Exercise aim: Please find every line of the listing below where "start" occurs and copy it.

-- -- --

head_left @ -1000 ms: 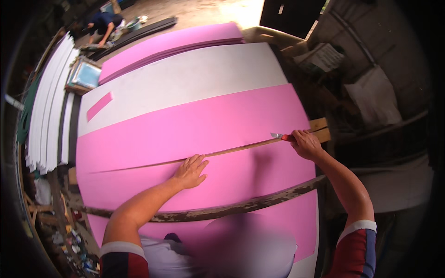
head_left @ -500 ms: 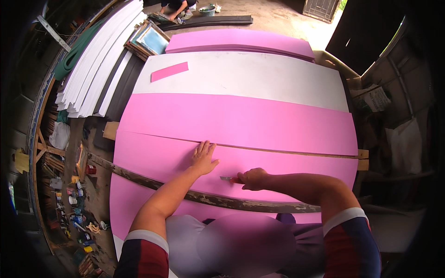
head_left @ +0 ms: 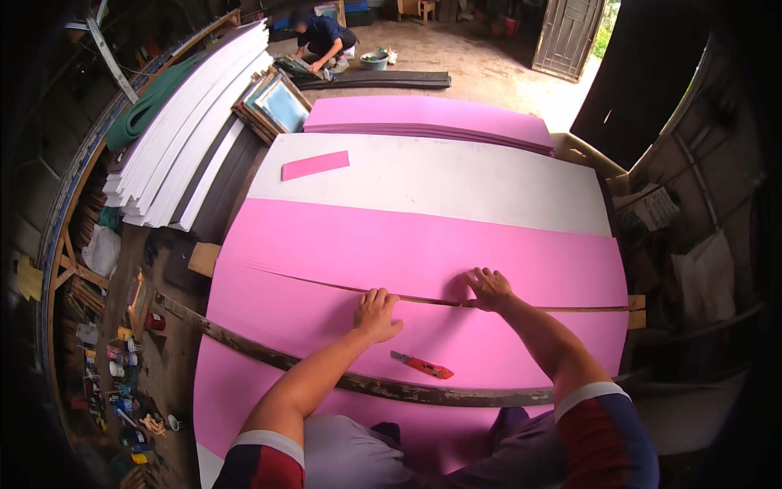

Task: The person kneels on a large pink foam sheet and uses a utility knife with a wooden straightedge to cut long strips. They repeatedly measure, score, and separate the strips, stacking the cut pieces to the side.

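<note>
A long cut line runs across the pink foam sheet, splitting it into a near strip (head_left: 285, 314) and a far strip (head_left: 391, 244). My left hand (head_left: 377, 316) rests on the near strip with its fingertips at the gap and its thumb out to the side. To its right, my right hand (head_left: 489, 290) reaches over the gap, fingers spread and slightly bent on the far strip's edge. Neither hand visibly holds anything. On the near strip lies a red utility knife (head_left: 428, 366), blade out and pointing left, apart from both hands.
A worn wooden bar (head_left: 423, 393) crosses the pink sheets close to me. Farther off are a white sheet (head_left: 456, 175), a small pink offcut (head_left: 316, 165) and stacked pink sheets (head_left: 432, 118). White sheets (head_left: 195, 130) lean at left. Another person (head_left: 326, 41) crouches beyond.
My right hand has let go of the utility knife, now lying on the near strip, and moved up to the cut. The view has tilted up, showing more of the crouching person.
</note>
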`<state>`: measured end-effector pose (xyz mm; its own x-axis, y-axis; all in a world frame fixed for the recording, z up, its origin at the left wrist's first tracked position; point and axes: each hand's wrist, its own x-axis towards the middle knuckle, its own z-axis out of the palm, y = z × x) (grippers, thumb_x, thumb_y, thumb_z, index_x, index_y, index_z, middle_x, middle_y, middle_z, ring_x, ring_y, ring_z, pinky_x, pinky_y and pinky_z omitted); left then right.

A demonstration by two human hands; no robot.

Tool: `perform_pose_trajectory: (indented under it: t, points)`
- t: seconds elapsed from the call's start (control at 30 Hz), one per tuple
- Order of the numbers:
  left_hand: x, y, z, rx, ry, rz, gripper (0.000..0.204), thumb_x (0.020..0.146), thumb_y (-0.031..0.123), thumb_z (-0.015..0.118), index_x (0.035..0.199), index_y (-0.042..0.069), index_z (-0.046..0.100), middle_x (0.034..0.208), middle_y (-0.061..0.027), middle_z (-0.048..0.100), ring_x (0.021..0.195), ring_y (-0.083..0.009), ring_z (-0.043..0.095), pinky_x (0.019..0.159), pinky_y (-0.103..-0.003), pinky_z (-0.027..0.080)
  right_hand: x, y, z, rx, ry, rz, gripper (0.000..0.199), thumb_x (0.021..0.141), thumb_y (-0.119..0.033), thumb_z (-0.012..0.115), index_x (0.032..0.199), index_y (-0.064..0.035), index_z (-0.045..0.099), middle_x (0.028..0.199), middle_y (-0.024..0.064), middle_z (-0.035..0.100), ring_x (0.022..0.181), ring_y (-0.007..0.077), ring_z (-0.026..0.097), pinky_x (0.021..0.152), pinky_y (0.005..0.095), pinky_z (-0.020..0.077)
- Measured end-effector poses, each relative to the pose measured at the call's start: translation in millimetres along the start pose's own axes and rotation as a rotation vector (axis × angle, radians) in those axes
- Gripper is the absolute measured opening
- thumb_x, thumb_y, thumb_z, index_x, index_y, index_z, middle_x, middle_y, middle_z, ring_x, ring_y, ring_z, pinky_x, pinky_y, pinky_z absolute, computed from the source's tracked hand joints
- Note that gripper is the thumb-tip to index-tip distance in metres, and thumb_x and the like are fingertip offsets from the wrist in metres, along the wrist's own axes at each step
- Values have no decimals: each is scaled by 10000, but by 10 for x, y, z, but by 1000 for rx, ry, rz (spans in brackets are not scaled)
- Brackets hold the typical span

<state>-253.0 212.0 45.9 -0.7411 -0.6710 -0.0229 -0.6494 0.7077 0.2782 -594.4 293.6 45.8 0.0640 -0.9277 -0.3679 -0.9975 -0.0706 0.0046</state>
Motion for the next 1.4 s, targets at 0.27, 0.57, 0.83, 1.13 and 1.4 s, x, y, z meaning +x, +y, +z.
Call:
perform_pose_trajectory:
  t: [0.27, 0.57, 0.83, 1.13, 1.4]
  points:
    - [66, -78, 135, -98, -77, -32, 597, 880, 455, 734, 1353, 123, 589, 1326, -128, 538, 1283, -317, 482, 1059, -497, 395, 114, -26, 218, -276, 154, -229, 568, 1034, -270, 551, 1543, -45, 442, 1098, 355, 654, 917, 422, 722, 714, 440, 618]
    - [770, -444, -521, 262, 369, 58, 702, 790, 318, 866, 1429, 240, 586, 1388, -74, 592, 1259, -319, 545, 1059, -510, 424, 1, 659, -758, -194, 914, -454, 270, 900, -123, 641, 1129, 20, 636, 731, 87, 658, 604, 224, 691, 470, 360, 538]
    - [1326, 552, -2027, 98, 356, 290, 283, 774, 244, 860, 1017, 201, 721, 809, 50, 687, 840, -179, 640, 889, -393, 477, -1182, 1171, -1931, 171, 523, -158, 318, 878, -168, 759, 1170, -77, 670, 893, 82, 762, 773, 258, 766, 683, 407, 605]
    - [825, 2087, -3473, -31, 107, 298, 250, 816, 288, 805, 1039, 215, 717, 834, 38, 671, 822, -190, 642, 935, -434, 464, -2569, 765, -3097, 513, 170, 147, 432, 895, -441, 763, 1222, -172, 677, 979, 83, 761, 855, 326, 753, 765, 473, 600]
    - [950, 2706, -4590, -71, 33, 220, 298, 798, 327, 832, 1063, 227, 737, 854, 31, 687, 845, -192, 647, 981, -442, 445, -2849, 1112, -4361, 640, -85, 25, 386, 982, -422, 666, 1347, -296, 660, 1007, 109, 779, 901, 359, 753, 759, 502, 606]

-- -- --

Answer to this task:
- t: seconds elapsed from the call's start (control at 30 Hz), one per tuple
- Measured end-effector poses, each relative to the pose measured at the call's start: translation in millimetres along the start pose's own axes and rotation as a rotation vector (axis × angle, radians) in those axes

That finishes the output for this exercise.